My husband doesn’t mind my forays into experimenting as long as the end result is effective. Thus, we buy middle of the road dishwasher liquid (not the fancypants brand, but not the cheapo depot either). I made my own dishwasher liquid for a couple months, but it did not cut the mustard, and eventually got nixed. This laundry detergent, I can tell you from personal experience, works. I’ve been using it for about six months to clean everything from collared dress shirts to dirty cloth diapers.
- 1 cup liquid castile soap, unscented
- 2 cups hot water
- 1/3 cup salt
- 1 cup baking soda
- more water
- Grab yourself a one gallon container. I use an old one gallon vinegar container (yes, we love our vinegar).
- Mix the hot water, salt, and baking soda together. This helps the salt and baking soda dissolve. The salt will prevent your colors from bleeding. The baking soda will deodorize your clothing as well as brighten your colors and whiten your whites. Pour this mixture into your gallon container.

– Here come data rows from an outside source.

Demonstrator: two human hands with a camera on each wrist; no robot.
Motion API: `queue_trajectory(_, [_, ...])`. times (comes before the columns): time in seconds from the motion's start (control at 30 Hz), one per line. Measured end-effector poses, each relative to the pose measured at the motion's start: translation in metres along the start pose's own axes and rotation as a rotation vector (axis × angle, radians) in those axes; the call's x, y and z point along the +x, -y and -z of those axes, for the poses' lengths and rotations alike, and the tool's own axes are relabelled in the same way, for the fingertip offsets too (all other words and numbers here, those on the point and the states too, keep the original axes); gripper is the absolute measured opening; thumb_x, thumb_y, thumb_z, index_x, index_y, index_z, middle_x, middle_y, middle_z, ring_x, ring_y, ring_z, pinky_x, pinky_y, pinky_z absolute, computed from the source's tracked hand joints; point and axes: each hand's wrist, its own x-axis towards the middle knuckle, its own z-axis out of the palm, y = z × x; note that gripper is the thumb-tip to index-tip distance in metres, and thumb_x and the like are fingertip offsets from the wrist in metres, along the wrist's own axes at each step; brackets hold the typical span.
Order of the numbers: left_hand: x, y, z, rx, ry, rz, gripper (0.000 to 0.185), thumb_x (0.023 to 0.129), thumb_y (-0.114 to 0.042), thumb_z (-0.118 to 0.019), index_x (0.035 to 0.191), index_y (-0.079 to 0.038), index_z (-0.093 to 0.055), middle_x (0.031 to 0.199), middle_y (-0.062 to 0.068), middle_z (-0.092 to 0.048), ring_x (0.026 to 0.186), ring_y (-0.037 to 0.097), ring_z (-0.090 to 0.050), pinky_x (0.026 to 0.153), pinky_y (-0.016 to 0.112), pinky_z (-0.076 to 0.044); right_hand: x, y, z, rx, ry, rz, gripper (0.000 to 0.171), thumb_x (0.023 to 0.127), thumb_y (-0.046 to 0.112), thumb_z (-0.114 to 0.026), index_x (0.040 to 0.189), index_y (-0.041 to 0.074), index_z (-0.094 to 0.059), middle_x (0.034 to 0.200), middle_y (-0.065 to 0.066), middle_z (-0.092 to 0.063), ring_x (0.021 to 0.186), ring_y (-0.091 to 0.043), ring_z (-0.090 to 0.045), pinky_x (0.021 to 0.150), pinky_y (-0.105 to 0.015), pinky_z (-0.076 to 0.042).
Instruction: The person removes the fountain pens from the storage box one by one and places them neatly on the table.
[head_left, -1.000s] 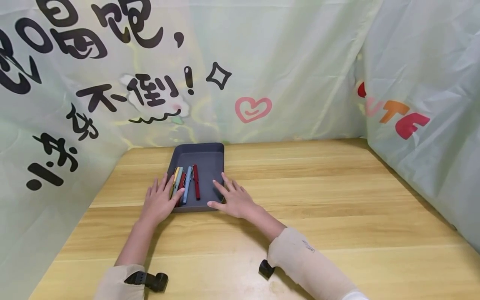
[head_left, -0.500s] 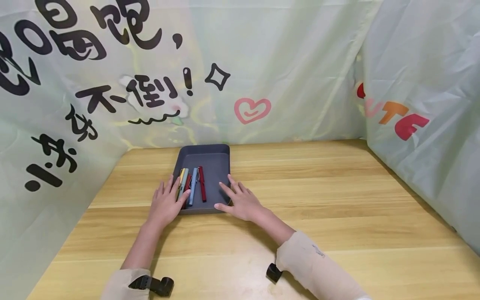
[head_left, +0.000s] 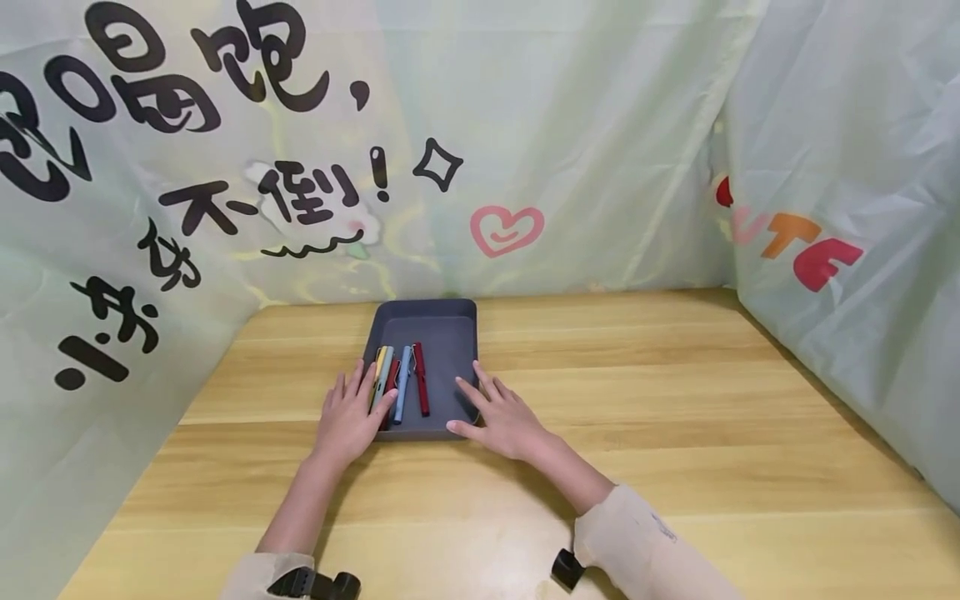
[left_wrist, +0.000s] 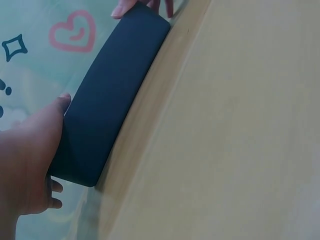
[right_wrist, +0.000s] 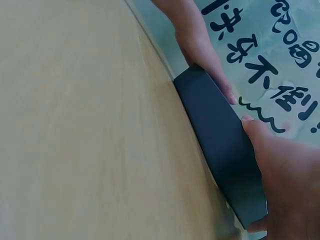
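A dark grey rectangular tray [head_left: 456, 346] lies on the table with several capped pens at its left side. Among them are a yellow pen [head_left: 380, 360], a light blue pen [head_left: 402, 387] and a red pen [head_left: 421, 381]. My left hand [head_left: 348, 427] holds the tray's near left corner, thumb over the rim and the other fingers along the outer wall; it partly covers some pens. At the near right side, my right hand [head_left: 512, 423] grips the rim, thumb and index finger over it. Both wrist views show the tray's front wall [left_wrist: 107, 95] between the hands.
The wooden table [head_left: 660, 400] extends to the right and in front of the tray. A printed cloth [head_left: 600, 167] hangs behind the table and along both sides. Black wrist cameras sit by the left sleeve [head_left: 255, 575] and the right sleeve [head_left: 637, 542].
The tray, with its pens, has slid to the right across the table, both hands moving along with it. The pens keep about the same places inside. The head view has tilted slightly.
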Motion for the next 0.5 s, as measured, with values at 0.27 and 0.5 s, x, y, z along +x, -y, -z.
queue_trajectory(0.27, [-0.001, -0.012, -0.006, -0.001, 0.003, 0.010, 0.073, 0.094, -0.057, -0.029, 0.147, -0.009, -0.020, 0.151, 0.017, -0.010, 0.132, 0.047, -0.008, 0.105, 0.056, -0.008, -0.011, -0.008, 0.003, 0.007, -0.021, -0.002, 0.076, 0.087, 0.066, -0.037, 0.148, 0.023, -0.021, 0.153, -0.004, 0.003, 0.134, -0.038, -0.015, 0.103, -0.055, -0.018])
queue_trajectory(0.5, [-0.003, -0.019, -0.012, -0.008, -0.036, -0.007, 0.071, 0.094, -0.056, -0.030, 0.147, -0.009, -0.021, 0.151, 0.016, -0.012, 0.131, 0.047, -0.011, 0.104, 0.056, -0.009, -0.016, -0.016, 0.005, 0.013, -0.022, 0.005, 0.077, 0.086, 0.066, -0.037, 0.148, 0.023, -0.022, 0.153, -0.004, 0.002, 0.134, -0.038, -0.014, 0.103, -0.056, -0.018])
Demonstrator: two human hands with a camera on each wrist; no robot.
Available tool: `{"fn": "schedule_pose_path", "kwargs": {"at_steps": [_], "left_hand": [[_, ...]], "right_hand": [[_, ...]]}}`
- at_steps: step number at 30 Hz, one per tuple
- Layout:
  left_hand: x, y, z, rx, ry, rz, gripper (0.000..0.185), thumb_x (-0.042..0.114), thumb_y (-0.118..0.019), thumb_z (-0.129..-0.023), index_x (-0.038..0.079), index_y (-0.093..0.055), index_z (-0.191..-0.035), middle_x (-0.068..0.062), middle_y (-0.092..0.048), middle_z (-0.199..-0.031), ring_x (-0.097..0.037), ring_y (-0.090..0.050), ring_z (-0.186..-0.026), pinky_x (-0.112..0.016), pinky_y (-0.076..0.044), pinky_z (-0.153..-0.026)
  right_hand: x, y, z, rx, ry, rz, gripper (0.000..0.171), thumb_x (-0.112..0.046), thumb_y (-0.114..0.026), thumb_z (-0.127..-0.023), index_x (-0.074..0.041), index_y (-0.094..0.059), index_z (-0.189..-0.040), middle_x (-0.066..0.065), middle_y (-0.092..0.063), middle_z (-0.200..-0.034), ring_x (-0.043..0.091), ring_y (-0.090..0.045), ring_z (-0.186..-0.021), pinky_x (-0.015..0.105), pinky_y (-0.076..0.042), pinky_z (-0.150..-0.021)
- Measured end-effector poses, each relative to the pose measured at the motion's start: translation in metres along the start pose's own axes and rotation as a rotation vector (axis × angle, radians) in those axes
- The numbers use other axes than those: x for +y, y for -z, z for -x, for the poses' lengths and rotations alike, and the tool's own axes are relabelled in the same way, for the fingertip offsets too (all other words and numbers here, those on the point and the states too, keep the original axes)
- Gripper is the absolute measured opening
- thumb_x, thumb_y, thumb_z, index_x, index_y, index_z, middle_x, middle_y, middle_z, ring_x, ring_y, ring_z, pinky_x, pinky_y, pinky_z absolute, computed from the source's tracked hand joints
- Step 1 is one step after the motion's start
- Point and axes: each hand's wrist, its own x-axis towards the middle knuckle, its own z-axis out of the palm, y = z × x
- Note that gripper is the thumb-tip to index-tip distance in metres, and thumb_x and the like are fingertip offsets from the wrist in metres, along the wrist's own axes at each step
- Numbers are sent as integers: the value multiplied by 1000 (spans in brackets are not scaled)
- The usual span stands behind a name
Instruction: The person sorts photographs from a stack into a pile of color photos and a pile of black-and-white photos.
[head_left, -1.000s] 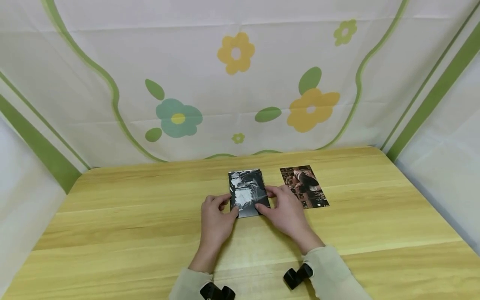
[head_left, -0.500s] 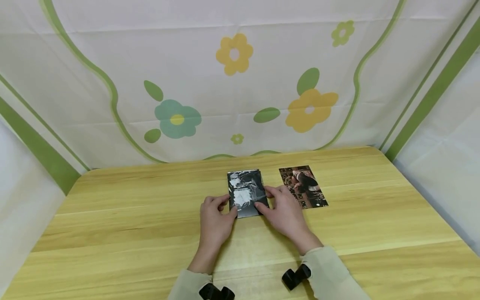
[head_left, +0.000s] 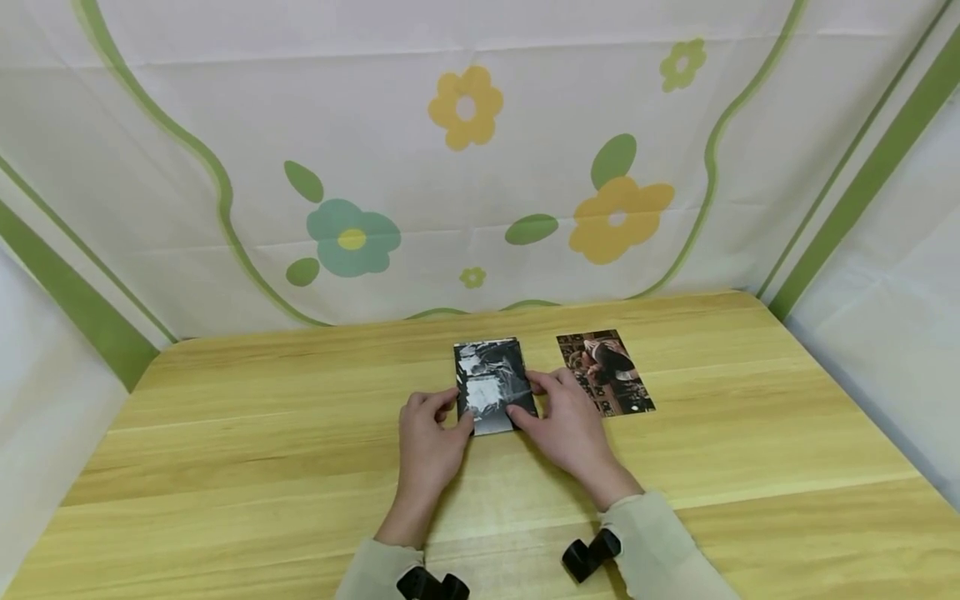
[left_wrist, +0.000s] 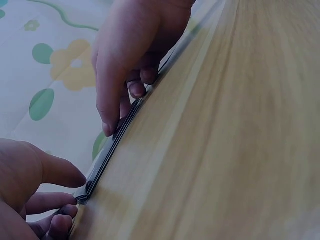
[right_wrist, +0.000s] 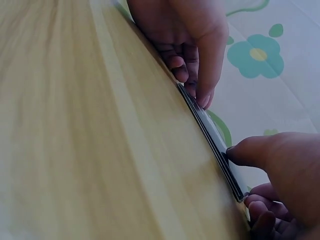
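Observation:
A stack of photo cards [head_left: 491, 375], topped by a black-and-white picture, lies on the wooden table. My left hand [head_left: 429, 442] grips its left edge near the lower corner, thumb at the near end and fingers along the side. From the other side my right hand [head_left: 572, 429] holds it, with the thumb over the top card and fingertips at the right edge. In the left wrist view the stack [left_wrist: 112, 147] shows several thin layers edge-on, close to the table; the right wrist view shows the same layered edge [right_wrist: 212, 142] between both hands.
A single brownish photo card [head_left: 611, 371] lies right of the stack, partly behind my right hand. The wooden table [head_left: 247, 467] reaches back to a white flowered cloth [head_left: 480, 192]. Black devices are strapped at both sleeves [head_left: 667, 546].
Hands and stack keep practically the same pose. The whole head view has shifted very slightly to the left.

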Motion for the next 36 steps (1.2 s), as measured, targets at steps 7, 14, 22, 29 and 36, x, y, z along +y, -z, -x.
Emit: {"fn": "schedule_pose_path", "kwargs": {"at_steps": [7, 14, 22, 29, 36], "left_hand": [[2, 0, 1, 8, 2, 21, 34, 5, -83, -87, -4, -79, -119, -15, -67, -104, -24, -57, -93, -31, -46, -81], [3, 1, 0, 45, -3, 105, 31, 1, -80, -87, -5, -79, -118, -16, -69, -100, -22, -57, -87, -24, -44, -75], [5, 3, -1, 66, 52, 220, 29, -2, -75, -92, -3, -78, -121, -17, -72, -104, -21, -66, -90, -17, -53, -75], [12, 10, -3, 82, 100, 292, 26, -1, -70, -97, 2, -80, -121, -16, -74, -109, -24, -70, -98, -15, -56, -79], [16, 15, -2, 71, 147, 298, 27, 1, -70, -98, 3, -80, -123, -16, -74, -112, -24, -68, -101, -15, -54, -77]], "right_hand": [[1, 0, 0, 16, 10, -35, 67, -36, -86, -90, -10, -64, -148, 4, -62, -116, 13, -51, -76, 29, -41, -66], [1, 0, 0, 30, 24, -85, 65, -34, -86, -91, -12, -65, -148, 3, -61, -114, 12, -51, -76, 28, -41, -65], [-2, 1, 0, 56, 40, -218, 62, -29, -86, -92, -12, -64, -148, 4, -63, -115, 13, -54, -76, 25, -45, -66], [-9, 6, 3, 77, 56, -320, 60, -34, -80, -97, -13, -62, -150, 2, -61, -118, 15, -58, -84, 25, -50, -71], [-13, 7, 6, 49, 44, -350, 61, -34, -77, -100, -12, -59, -153, 3, -60, -120, 16, -59, -88, 24, -51, -72]]}}
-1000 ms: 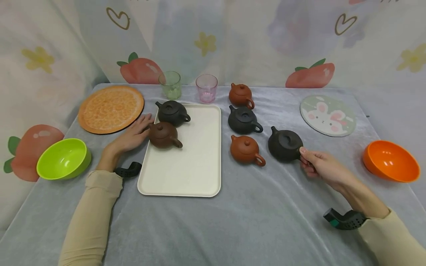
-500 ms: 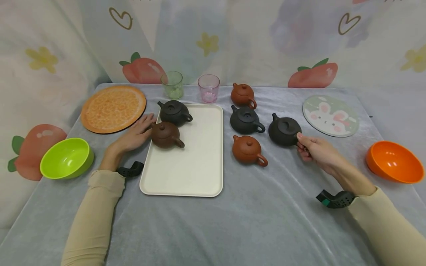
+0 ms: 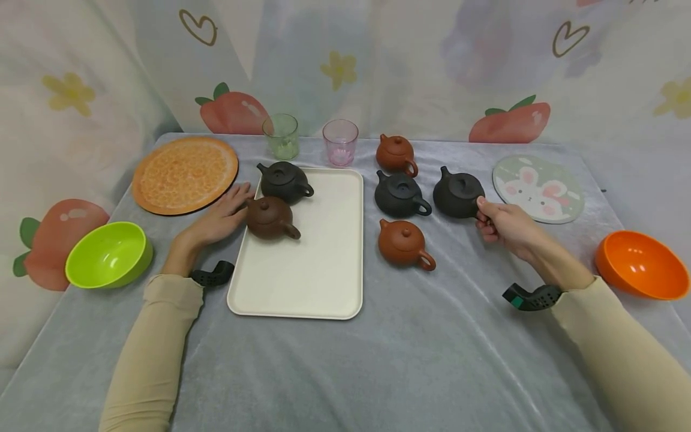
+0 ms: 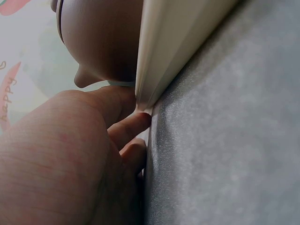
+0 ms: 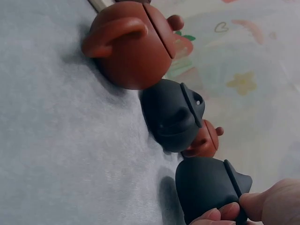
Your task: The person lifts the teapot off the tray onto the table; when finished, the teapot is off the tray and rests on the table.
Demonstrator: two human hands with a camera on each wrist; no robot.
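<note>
My right hand [image 3: 510, 227] pinches the handle of a black teapot [image 3: 457, 193] between thumb and fingers. In the right wrist view that teapot [image 5: 202, 183] hangs over the cloth, its shadow a little apart from it. Just left of it, a column holds a second black teapot [image 3: 399, 195] between two reddish-brown teapots, the front one [image 3: 402, 243] and the back one [image 3: 396, 153]. My left hand [image 3: 218, 217] lies at the left edge of a cream tray [image 3: 302, 282], fingertips against its side. A dark brown teapot [image 3: 268, 219] and another black teapot [image 3: 283, 181] stand on the tray.
An orange round mat [image 3: 186, 174] and a green bowl [image 3: 108, 258] are on the left. Behind the tray stand a green glass [image 3: 282, 139] and a pink glass [image 3: 341, 144]. To the right are a rabbit mat [image 3: 537, 189] and an orange bowl [image 3: 639, 267].
My right hand has carried the black teapot away from me, up beside the column's middle teapot. My left hand stays at the tray's edge. The head view has shifted slightly.
</note>
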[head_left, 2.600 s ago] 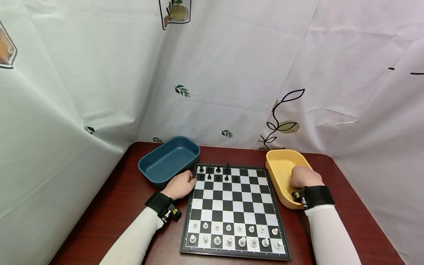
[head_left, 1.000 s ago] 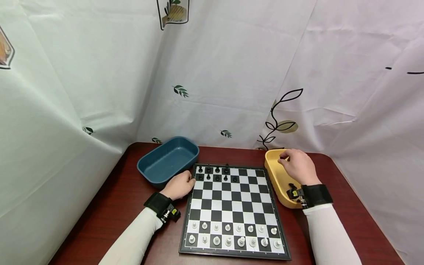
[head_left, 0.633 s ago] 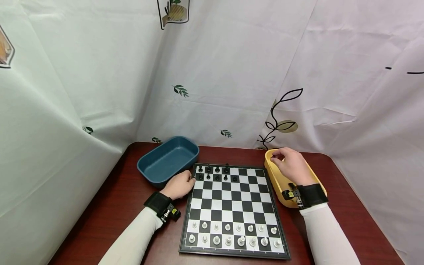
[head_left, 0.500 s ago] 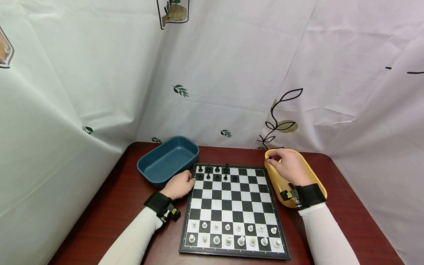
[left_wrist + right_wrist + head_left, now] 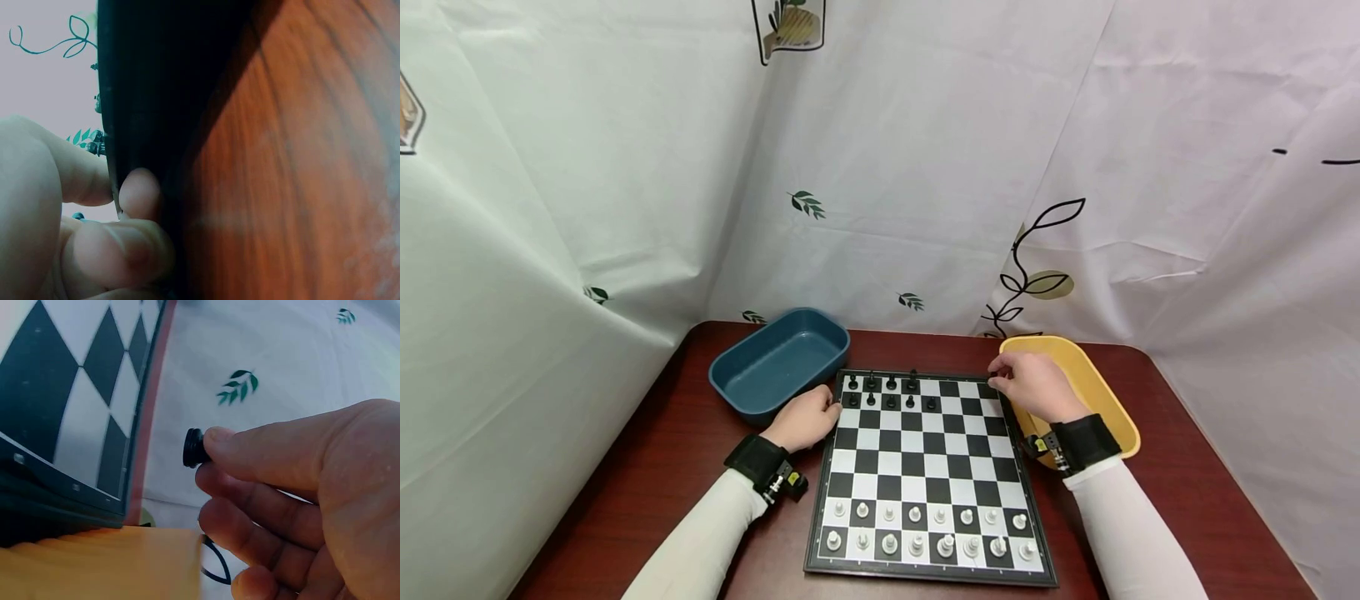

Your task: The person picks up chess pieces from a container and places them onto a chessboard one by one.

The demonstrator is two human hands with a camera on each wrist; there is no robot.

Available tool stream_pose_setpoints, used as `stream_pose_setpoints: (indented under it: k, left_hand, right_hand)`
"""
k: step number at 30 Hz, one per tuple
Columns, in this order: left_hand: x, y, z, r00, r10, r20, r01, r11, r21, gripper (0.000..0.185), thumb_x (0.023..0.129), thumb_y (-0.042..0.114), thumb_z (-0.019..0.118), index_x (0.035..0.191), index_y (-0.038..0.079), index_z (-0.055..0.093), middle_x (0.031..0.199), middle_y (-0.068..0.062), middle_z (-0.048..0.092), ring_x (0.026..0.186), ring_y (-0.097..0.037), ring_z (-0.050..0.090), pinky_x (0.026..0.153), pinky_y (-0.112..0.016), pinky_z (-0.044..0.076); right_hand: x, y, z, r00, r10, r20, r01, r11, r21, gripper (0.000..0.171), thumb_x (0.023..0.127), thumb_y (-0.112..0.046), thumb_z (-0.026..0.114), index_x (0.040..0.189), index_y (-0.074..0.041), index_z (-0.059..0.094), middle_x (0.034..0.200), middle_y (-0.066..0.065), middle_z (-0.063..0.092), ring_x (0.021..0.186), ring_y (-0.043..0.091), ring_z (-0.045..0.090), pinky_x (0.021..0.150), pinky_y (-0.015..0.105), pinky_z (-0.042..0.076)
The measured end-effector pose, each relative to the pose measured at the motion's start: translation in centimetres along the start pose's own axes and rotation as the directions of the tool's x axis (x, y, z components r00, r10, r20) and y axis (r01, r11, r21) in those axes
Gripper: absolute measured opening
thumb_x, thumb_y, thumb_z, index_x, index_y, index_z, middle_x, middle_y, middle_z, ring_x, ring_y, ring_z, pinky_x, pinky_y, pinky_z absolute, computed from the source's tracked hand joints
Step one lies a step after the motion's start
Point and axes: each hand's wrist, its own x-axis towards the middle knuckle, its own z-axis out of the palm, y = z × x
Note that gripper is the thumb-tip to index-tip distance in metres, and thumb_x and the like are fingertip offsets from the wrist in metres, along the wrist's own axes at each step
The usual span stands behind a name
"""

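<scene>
A black-and-white chessboard (image 5: 925,467) lies on the table, with white chess pieces (image 5: 917,546) in two rows at the near side and several black pieces (image 5: 891,402) at the far left. My left hand (image 5: 805,418) holds the board's left edge; in the left wrist view its fingers (image 5: 140,194) lie on both sides of that edge. My right hand (image 5: 1037,387) is over the board's far right corner, beside the yellow tub (image 5: 1093,387). Between thumb and index finger it pinches a black chess piece (image 5: 192,448); the base sticks out and the top is hidden by the fingers.
A blue tub (image 5: 782,358) stands at the far left, close to the board's corner. The dark red table (image 5: 647,467) ends at a pale patterned cloth (image 5: 880,250) behind. The yellow tub stands right along the board's right side.
My right hand has risen out of the yellow tub with a black chess piece and moved left to the board's far right corner. My left hand has stayed at the board's edge.
</scene>
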Motion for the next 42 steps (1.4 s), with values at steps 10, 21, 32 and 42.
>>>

- Add the liquid castile soap. This powerful soap is expensive, but lasts forever. I had used Dr. Bronner’s Sal Suds and bought it off on Amazon, finding it cheapest there. No matter what brand, make sure you are buying unscented. Scented have added essential oils that could break down the fiber in your clothing.
- Top off your container with extra water and give everything a nice shake.
- Use 1/4 cup or 1/2 cup to wash your laundry. I normally just use 1/4 cup for regular clothing loads and 1/2 cup for the dirtiest loads (like the cloth diapers).
Folks, we go through a lot of laundry. On average I am doing about 12 loads a week. There are only three of us, but doing cloth diapers means I’m doing a load of dirty diapers every night. We use copious amounts of detergent. Our daughter also has problems with skin sensitivity, and this detergent doesn’t aggravate her eczema. Buying the liquid castile soap will seem like a big investment, but you are getting about 64 loads per cup. Just remember that and take the plunge into natural cleaning!